What you need to do: Extract all of the entries and give them again, word for word.

Dataset excerpts:

<<<<

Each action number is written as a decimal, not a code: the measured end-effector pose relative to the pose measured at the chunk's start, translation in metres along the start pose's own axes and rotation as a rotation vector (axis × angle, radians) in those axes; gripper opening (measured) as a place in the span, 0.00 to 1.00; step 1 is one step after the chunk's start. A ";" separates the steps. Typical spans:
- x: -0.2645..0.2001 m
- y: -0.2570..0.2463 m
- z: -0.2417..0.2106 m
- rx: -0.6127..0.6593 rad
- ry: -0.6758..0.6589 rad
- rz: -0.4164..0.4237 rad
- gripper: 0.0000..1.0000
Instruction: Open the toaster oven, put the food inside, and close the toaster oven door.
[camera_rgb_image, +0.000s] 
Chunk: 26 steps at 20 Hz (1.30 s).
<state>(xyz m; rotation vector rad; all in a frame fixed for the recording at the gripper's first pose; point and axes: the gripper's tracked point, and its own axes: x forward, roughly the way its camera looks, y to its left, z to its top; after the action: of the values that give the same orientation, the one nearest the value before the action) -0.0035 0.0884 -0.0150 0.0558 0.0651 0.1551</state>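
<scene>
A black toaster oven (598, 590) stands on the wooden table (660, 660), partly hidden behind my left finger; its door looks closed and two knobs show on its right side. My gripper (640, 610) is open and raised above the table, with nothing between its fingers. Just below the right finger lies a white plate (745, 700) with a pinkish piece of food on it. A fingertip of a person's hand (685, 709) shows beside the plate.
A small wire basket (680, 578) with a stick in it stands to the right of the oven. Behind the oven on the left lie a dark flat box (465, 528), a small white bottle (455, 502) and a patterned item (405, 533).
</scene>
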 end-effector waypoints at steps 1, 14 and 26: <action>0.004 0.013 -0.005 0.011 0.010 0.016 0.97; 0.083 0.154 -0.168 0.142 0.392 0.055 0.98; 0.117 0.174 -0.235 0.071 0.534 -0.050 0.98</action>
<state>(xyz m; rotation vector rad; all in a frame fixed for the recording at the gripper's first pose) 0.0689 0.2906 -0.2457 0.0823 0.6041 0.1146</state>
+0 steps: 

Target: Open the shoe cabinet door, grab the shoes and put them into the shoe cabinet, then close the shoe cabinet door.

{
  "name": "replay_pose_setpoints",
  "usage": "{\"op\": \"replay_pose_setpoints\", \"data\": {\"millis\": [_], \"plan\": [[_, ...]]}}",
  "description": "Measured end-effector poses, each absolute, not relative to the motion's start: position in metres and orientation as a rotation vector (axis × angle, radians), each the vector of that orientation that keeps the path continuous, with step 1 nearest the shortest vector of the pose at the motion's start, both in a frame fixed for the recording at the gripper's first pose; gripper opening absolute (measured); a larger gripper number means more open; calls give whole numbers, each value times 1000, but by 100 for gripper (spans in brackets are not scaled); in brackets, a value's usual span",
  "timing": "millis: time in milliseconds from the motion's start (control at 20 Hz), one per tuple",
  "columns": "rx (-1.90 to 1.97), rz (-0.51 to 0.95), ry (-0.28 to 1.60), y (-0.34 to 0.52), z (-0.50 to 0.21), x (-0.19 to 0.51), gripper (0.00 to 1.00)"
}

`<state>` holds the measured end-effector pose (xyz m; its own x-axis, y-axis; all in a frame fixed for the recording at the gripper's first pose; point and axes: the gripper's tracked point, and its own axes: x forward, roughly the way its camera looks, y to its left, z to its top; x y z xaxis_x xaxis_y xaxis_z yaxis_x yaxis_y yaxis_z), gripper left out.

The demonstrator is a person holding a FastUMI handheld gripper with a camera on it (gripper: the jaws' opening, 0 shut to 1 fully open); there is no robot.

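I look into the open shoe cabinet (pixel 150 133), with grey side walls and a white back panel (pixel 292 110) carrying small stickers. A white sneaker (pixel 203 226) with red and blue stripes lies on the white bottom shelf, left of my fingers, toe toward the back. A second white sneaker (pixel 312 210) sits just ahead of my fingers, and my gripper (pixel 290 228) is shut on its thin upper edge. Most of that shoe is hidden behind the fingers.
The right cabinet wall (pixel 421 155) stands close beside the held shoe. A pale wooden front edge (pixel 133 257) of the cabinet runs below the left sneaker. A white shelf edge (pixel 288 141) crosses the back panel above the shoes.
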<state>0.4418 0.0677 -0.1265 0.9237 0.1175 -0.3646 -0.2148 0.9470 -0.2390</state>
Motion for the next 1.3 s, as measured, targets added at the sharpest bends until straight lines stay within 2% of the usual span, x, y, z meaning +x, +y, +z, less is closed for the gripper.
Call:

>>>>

The completed task:
Each action number is written as a decimal, not a code: the measured end-effector pose relative to the pose measured at the chunk's start, translation in metres along the start pose's own axes and rotation as a rotation vector (axis × angle, radians) in those axes; gripper opening (measured) as a place in the span, 0.00 to 1.00; step 1 is one step after the chunk's start. A ";" separates the steps. Typical spans:
- x: -0.2645..0.2001 m
- y: -0.2570..0.2463 m
- z: -0.2417..0.2106 m
- rx: -0.6127..0.6593 rad
- ry: -0.6758..0.6589 rad
- rz: -0.4164..0.4237 rad
- gripper: 0.0000..1.0000
Instruction: Open the toaster oven, put the food inside, and close the toaster oven door.
[camera_rgb_image, +0.000s] 
Chunk: 26 steps at 20 Hz (1.30 s).
<state>(xyz m; rotation vector rad; all in a frame fixed for the recording at the gripper's first pose; point and axes: the gripper's tracked point, and its own axes: x forward, roughly the way its camera looks, y to its left, z to its top; after the action: of the values that give the same orientation, the one nearest the value before the action) -0.0035 0.0884 -0.0150 0.0558 0.0651 0.1551</state>
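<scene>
A black toaster oven (598, 590) stands on the wooden table (660, 660), partly hidden behind my left finger; its door looks closed and two knobs show on its right side. My gripper (640, 610) is open and raised above the table, with nothing between its fingers. Just below the right finger lies a white plate (745, 700) with a pinkish piece of food on it. A fingertip of a person's hand (685, 709) shows beside the plate.
A small wire basket (680, 578) with a stick in it stands to the right of the oven. Behind the oven on the left lie a dark flat box (465, 528), a small white bottle (455, 502) and a patterned item (405, 533).
</scene>
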 end-effector waypoints at steps 1, 14 and 26: <action>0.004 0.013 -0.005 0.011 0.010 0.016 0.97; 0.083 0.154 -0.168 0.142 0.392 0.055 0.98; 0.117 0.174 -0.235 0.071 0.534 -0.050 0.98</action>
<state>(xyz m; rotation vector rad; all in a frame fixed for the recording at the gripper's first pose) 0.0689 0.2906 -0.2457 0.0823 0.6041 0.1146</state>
+0 steps: 

Target: Open the shoe cabinet door, grab the shoes and put them into the shoe cabinet, then close the shoe cabinet door.

{
  "name": "replay_pose_setpoints",
  "usage": "{\"op\": \"replay_pose_setpoints\", \"data\": {\"millis\": [_], \"plan\": [[_, ...]]}}",
  "description": "Measured end-effector poses, each absolute, not relative to the motion's start: position in metres and orientation as a rotation vector (axis × angle, radians), each the vector of that orientation that keeps the path continuous, with step 1 nearest the shortest vector of the pose at the motion's start, both in a frame fixed for the recording at the gripper's first pose; gripper opening absolute (measured); a larger gripper number means more open; calls give whole numbers, each value times 1000, but by 100 for gripper (spans in brackets are not scaled); in brackets, a value's usual span",
  "timing": "millis: time in milliseconds from the motion's start (control at 20 Hz), one per tuple",
  "columns": "rx (-1.90 to 1.97), rz (-0.51 to 0.95), ry (-0.28 to 1.60), y (-0.34 to 0.52), z (-0.50 to 0.21), x (-0.19 to 0.51), gripper (0.00 to 1.00)"
}

`<state>` holds the measured end-effector pose (xyz m; its own x-axis, y-axis; all in a frame fixed for the recording at the gripper's first pose; point and axes: the gripper's tracked point, and its own axes: x forward, roughly the way its camera looks, y to its left, z to its top; x y z xaxis_x xaxis_y xaxis_z yaxis_x yaxis_y yaxis_z), gripper left out.

The demonstrator is a person holding a FastUMI handheld gripper with a camera on it (gripper: the jaws' opening, 0 shut to 1 fully open); there is no robot.

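I look into the open shoe cabinet (pixel 150 133), with grey side walls and a white back panel (pixel 292 110) carrying small stickers. A white sneaker (pixel 203 226) with red and blue stripes lies on the white bottom shelf, left of my fingers, toe toward the back. A second white sneaker (pixel 312 210) sits just ahead of my fingers, and my gripper (pixel 290 228) is shut on its thin upper edge. Most of that shoe is hidden behind the fingers.
The right cabinet wall (pixel 421 155) stands close beside the held shoe. A pale wooden front edge (pixel 133 257) of the cabinet runs below the left sneaker. A white shelf edge (pixel 288 141) crosses the back panel above the shoes.
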<state>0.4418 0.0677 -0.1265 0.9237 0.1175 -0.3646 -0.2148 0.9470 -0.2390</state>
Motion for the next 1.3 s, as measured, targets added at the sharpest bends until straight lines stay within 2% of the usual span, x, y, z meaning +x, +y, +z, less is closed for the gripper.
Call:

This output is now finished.